Posts Tagged ‘World Trade Center’

At Last?

Tuesday, January 26th, 2010
Not the Light at the End of the Tunnel

Not the Light at the End of the Tunnel

Over eight years of negotiations over the fate of the former Deutsche Bank Building may be coming to an end. The building, located at 130 Liberty Street, faces the World Trade Center and became a serious environmental hazard on September 11, 2001. Now the Lower Manhattan Development Corp. (LMDC), established to oversee the reconstruction of the community following the terrorist attacks, may be close to resolving the expense of the building’s decontamination. Since 9-11, the building has been covered by a dark tarp to limit airborne contaminants of soot and ash released when the World Trade Center burned to the ground. Community activists opposed the proposed demolition of the building for fear of health effects to the local residents. Instead a compromise was negotiated: a staged decontamination and demolition process. But the process appeared jinxed as it dragged on for years, marred by horrific accidents and costly delays. In 2007, a fire broke out in the building, claiming the lives of two firemen. The building contractor admitted to wrongdoing in respect of its practices. The delays caused the costs of building decontamination to reach in excess of $200 million, provoking protest from the building’s insurers. The insurance companies have an excess of loss agreement in place to cover the decontamination costs. But the manner in which those costs have escalated necessarily gives rise to disputes over payments due. The LMDC and the insurance companies are reportedly close to concluding a financial settlement. Now comes the next round of disputes: what to do with any payments in excess of building remediation costs? Various groups are lobbying for their share of the spoils. Imagine what misery continues to exist for the residents and small businesses of disaster-ravaged communities who just want to put the tragedy behind them and get on with their lives.
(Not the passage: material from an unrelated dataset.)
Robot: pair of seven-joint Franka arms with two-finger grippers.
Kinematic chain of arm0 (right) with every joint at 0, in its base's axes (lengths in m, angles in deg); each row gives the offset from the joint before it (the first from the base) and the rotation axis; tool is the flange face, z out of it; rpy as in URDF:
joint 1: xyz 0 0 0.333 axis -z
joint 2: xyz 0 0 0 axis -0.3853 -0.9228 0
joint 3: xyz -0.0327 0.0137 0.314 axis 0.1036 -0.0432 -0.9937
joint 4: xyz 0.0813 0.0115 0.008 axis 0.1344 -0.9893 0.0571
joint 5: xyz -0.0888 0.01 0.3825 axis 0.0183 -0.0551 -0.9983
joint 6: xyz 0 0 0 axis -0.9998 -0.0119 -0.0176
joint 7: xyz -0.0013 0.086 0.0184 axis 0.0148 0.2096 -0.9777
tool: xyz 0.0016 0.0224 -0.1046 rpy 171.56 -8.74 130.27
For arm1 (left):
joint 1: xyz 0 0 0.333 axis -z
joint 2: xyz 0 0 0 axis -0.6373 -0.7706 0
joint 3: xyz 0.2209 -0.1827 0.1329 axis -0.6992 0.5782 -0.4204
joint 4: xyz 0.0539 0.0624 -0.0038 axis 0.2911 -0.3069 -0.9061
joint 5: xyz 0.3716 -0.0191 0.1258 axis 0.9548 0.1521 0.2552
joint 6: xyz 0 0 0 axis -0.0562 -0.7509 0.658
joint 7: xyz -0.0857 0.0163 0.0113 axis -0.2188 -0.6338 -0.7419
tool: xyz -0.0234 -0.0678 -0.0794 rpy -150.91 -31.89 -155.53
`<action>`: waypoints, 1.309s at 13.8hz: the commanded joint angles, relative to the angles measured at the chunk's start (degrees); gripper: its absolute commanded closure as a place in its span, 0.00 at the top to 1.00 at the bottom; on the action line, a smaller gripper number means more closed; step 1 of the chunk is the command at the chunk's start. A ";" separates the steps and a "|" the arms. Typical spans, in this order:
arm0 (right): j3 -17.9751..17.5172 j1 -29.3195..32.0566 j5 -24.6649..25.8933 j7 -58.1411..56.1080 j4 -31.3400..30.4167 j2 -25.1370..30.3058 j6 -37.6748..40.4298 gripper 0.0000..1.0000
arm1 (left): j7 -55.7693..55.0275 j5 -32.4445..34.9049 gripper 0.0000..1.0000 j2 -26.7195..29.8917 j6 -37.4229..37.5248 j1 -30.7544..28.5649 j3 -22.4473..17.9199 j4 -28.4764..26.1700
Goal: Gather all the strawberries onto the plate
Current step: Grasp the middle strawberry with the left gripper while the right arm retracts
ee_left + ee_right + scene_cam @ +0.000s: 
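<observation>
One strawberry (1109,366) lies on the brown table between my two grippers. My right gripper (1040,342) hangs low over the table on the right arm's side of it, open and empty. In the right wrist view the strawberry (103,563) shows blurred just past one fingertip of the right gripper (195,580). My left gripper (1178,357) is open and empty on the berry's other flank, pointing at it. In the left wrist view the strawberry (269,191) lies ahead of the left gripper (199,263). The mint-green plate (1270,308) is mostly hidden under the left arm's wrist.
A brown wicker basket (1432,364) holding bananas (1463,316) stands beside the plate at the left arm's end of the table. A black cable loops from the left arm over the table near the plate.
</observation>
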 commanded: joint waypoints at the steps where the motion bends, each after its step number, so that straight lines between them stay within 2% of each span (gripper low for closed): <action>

The Tragedy That Never Ends

Sunday, April 19th, 2009
Something of Substance

Something of Substance

For the small businesses that are based in Lower Manhattan in the vicinity of the World Trade Center site, and for the families that also live there, there is no end in sight. The ongoing reconstruction of the site, the round-the-clock noise and disruptions and concerns about environmental hazards (coupled with an extraordinary process for the demolition of 130 Liberty Street, the office building opposite the WTC) should have ended years ago. The endless and inexplicable delays prolong emotional trauma that should be healed and needlessly disrupt lives. It is an abuse of the residents and small businesses and an abuse of the American taxpayers who are underwriting this farce. Today there was another unwelcome but not, given the history, unexpected, development.

The Associated Press cites anonymous sources within the Port Authority of New York and New Jersey, the government agency which owns the World Trade Center site, that construction of two of the three towers planned for the site may be delayed for more decades, possibly until the year  2030. The delay is attributed, in part, to conditions in the real estate market. Of course, these market conditions would not be pertinent had the reconstruction proceeded in a more efficient manner: the site would should have been redeveloped years before the collapse of the credit markets at the end of 2008.

The other sad irony, that was not cited in the AP report, is that the various subsidies offered to real estate developers, such as Liberty Bonds on a tax-advantaged basis, probably undermined market forces in a way from which Lower Manhattan is unlikely to recover. The various corporate welfare programs incented developers to flip from commercial to residential properties. I am not a big believer in “if you build it, they will come”. Rather, I would see an entrepreneurial opportunity in response to market demand. If you think that there is a demand to live in the financial district, go there and try to buy a newspaper on the weekend or find a decent restaurant that is open late at night. In any event, the developers responded in a rational way by taking the incentives. Many small businesses, such as my own, that were successful were displaced to make way for these grand scheme projects, that now sit vacant.

Large downtown employers in the financial district (such as Lehman Brothers and Merrill Lynch) no longer exist and others (AIG) are in trouble. With fewer jobs available in the financial district, and no other reason to live there unless you are an investment banker who works 100 hours a week in that neighborhood, there is little demand to buy apartments. There is such too much uncertainty about employment in that community and mortgage financing is harder to access. I made the decision to move out of our Wall Street office with very little enthusiasm. I miss that community. But now I am glad I did. The photograph, by the way, is one I took of a more enduring symbol of New York. I snapped a picture of the Brooklyn Bridge illuminated at night from my seat in a taxi cab as we were driving down the FDR. I find it to be a more optimistic picture than that of Wall Street now, with its chain retailers, it has lost its character.